Evaluators receive the full run object, including traces, so they can inspect intermediate steps, not just final output.
Built-in evaluators are available for common criteria like hallucination detection, relevance, and helpfulness.
Datasets support key-value pairs, chat messages, and LLM prompt formats for different use cases.
Evaluation results include per-example scores, aggregate statistics, and links to individual traces.

Common Misconceptions

"Evaluation datasets need hundreds of examples to be useful." Even 10 to 20 well-chosen examples covering core scenarios and known edge cases provide significant regression protection.
"Custom evaluators must use LLM-based grading." Simple heuristic evaluators using string matching, keyword checks, or structured output validation are fast, cheap, and often sufficient.
"Evaluation replaces manual testing entirely." Automated evaluation catches known failure modes. Manual review is still essential for discovering new failure categories and validating evaluator quality.
"You need separate evaluation infrastructure outside LangSmith." LangSmith handles dataset storage, execution, scoring, and comparison in a single platform without requiring external test runners.

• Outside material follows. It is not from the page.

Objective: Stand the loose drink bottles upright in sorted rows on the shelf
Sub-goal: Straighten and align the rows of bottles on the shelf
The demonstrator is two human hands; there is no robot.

Connections to Other Concepts

langsmith-setup.md -- Required environment configuration before evaluation runs can be traced.
tracing-and-debugging.md -- Every evaluation run produces full traces for debugging individual failures.
production-monitoring.md -- Production failures should be added to evaluation datasets as new test cases.
tool-calling-basics.md -- Evaluators can verify that the agent called the correct tools with the right arguments.
building-a-basic-chatbot.md -- The chatbot agent is a natural first candidate for dataset evaluation.